Sie bleibt nicht nur ernst darin, daß sie sich, auf scheinbar anachronistische Weise, der mühevollen
Arbeit altmeisterlicher Techniken bedient (die Sowa glänzend beherrscht), sie besteht auch auf
einem ihr eigenen thematischen Ernst: Viel wichtiger als die Frage, wie er male, so Sowa in einer
Selbstaussage, sei ihm die andere, was er male.
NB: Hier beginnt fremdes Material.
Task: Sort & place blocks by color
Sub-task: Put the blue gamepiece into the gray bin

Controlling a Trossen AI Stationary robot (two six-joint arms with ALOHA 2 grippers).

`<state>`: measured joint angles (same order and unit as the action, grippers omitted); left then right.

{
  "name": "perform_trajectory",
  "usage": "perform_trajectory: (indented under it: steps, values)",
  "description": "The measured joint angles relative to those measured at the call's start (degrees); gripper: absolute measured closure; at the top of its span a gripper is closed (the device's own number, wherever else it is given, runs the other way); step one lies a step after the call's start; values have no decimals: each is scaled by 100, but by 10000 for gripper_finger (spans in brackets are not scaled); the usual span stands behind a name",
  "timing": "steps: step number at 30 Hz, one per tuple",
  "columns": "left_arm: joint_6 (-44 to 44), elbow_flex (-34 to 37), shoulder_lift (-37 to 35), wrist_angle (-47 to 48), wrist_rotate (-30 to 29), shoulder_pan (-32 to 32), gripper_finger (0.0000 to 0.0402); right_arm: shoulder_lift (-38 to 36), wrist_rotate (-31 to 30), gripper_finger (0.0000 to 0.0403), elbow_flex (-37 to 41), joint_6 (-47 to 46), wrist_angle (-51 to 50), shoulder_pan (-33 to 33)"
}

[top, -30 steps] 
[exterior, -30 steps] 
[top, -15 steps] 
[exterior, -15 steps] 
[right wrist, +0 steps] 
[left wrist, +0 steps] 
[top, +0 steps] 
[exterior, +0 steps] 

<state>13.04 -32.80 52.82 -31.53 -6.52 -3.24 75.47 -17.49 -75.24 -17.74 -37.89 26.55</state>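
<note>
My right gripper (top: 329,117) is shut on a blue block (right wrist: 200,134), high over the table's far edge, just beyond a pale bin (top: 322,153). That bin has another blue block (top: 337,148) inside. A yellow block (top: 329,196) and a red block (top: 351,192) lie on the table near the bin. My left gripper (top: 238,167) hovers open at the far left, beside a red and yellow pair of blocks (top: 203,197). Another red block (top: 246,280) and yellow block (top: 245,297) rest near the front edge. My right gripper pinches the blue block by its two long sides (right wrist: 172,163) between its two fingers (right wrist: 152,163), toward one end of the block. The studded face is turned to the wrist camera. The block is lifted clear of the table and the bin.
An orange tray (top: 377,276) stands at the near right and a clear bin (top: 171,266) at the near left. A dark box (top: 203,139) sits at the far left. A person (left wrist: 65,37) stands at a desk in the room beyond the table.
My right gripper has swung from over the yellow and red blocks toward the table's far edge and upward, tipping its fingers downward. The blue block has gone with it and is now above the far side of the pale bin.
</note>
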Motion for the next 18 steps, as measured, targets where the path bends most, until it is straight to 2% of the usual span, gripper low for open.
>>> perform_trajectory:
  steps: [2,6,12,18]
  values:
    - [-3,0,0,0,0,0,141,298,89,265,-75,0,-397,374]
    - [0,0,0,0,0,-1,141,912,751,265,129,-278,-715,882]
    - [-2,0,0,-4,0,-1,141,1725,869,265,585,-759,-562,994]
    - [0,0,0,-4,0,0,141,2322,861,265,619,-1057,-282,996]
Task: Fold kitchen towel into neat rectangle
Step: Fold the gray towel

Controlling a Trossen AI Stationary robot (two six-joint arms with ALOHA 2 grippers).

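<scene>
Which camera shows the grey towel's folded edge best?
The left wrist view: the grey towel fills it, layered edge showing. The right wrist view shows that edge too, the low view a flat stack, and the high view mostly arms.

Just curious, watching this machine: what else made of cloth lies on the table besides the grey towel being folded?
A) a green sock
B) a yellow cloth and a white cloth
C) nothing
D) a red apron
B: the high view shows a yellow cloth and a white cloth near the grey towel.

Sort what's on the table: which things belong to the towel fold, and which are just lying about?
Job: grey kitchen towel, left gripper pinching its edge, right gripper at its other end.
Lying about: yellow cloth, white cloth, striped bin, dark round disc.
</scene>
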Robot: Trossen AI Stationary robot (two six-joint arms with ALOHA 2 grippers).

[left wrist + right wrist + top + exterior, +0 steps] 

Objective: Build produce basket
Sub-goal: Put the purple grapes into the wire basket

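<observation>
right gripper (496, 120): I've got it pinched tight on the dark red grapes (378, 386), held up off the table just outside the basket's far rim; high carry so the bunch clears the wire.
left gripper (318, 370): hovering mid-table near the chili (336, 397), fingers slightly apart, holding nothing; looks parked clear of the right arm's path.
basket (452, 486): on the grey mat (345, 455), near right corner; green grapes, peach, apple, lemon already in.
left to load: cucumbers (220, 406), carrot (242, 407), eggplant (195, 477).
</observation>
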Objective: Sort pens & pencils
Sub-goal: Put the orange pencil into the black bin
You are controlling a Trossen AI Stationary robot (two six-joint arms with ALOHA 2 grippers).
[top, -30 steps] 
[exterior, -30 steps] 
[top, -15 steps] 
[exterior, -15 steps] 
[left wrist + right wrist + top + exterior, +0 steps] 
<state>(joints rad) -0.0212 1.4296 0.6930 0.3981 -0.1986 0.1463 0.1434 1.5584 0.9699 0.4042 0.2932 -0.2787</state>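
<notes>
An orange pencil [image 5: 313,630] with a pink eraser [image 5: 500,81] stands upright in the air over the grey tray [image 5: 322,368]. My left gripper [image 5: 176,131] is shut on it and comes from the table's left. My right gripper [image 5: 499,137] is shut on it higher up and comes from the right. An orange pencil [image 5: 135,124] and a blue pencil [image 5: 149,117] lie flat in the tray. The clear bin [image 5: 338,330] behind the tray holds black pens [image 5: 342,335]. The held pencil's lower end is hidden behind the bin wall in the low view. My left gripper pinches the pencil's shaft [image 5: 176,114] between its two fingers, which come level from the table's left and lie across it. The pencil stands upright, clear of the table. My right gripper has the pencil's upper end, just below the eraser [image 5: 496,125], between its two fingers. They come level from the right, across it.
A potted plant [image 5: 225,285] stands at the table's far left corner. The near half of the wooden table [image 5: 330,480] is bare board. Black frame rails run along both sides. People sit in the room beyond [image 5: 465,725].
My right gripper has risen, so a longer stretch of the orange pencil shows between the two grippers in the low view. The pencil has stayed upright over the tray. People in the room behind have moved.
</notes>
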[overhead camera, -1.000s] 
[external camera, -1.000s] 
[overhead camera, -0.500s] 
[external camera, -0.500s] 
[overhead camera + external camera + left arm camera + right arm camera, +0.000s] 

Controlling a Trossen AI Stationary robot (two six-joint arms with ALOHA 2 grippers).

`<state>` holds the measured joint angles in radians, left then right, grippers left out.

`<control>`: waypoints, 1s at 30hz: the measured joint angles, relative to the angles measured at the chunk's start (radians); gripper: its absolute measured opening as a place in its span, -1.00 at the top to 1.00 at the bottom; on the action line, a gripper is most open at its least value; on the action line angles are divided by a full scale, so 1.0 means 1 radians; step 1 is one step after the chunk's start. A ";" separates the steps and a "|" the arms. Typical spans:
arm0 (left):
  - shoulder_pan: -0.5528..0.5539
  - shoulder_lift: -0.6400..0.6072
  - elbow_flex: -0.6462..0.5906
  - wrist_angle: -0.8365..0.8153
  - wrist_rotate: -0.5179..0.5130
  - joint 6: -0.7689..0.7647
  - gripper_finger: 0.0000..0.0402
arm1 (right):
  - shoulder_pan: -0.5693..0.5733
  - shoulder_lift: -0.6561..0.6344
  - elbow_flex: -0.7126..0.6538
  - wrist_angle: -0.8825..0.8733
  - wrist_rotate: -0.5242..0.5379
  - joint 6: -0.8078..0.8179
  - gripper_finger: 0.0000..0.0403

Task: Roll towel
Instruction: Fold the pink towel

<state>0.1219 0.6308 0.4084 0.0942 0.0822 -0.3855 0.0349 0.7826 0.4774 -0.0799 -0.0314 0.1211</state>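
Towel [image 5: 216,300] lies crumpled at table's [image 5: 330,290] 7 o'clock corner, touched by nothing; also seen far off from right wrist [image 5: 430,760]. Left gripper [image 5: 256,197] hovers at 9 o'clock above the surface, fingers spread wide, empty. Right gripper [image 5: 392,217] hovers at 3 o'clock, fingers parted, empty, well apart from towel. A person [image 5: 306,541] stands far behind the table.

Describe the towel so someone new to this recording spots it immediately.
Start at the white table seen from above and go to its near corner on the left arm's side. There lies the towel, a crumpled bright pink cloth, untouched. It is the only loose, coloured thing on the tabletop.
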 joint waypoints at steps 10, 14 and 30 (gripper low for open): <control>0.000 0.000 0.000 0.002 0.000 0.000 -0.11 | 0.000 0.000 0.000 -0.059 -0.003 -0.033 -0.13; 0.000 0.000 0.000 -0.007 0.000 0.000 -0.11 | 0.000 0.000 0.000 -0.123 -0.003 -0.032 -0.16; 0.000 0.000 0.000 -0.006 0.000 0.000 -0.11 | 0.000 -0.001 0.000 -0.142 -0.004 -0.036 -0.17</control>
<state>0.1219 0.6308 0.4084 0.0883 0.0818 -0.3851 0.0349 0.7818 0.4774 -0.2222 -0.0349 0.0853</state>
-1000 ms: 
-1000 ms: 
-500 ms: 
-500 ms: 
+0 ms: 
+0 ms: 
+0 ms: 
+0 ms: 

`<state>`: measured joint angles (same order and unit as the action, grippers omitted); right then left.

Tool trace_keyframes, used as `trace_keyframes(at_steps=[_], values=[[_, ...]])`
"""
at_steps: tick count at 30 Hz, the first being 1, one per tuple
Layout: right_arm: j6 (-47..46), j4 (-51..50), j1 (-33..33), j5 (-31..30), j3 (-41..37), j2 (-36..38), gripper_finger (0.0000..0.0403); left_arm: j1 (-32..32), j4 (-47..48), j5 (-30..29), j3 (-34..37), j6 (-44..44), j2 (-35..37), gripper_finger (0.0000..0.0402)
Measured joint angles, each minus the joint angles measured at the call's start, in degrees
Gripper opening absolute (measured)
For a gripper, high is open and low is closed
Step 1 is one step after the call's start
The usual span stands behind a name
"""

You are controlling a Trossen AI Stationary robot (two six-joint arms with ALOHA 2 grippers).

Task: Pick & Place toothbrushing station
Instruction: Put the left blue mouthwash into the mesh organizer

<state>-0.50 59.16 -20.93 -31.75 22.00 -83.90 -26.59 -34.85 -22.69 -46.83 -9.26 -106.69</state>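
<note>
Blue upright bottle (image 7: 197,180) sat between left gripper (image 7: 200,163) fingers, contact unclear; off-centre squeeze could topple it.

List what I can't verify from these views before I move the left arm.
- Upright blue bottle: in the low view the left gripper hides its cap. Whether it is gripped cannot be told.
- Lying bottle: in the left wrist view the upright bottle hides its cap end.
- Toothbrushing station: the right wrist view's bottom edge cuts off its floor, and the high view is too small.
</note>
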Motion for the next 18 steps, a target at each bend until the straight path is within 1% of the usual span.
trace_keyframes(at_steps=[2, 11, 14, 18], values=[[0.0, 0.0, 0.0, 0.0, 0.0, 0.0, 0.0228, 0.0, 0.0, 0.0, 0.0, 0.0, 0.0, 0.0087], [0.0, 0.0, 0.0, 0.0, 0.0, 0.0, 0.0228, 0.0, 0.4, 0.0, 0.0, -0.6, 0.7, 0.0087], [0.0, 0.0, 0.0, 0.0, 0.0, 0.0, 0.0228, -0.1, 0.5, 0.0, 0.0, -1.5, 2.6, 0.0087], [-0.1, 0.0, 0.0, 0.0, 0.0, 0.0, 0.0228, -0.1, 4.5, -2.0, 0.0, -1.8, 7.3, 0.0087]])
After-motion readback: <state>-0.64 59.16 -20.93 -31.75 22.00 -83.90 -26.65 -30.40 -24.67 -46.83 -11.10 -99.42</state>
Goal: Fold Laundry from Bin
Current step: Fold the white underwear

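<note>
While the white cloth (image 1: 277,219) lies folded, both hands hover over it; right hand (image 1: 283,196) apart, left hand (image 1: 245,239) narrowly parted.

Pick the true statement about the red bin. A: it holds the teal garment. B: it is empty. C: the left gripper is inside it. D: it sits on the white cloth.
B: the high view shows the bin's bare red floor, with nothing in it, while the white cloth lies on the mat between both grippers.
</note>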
Worüber wir lachen, das ist die methodische und von Sowa mit Methode gehandhabte Kombination
zwischen scheinbar Unvereinbarem und Unversöhnlichem (zwischen dem Menschlichen und dem
Tierischen, dem Anspruchsvollen und dem Banalen); worauf sie und dieses Lachen uns aber verweist, das ist der vielleicht nicht immer tierische, aber doch in jedem Falle menschliche Ernst eines
im Fremden sich spiegelnden Daseins. - Erst dann, wenn nicht nur das Ernsthafte komisch, sondern
auch das Komische ernsthaft stimmt, wird - nach einem von Sowa entworfenen Bild ("Schwerer
Brummer", 1986) - aus der Eintagsfliege der Karikatur der durch die Lüfte brausende "schwere
Brummer" der Kunst.
Von Michael Sowa sind folgende Bildbände erschienen: Michael Sowa, Suppenschwein,
Haffmanns Verlag Zürich 1992; und: Olaf Gulbransson Preis 1995 - Michael Sowa, Edition Inkognito Berlin 1995.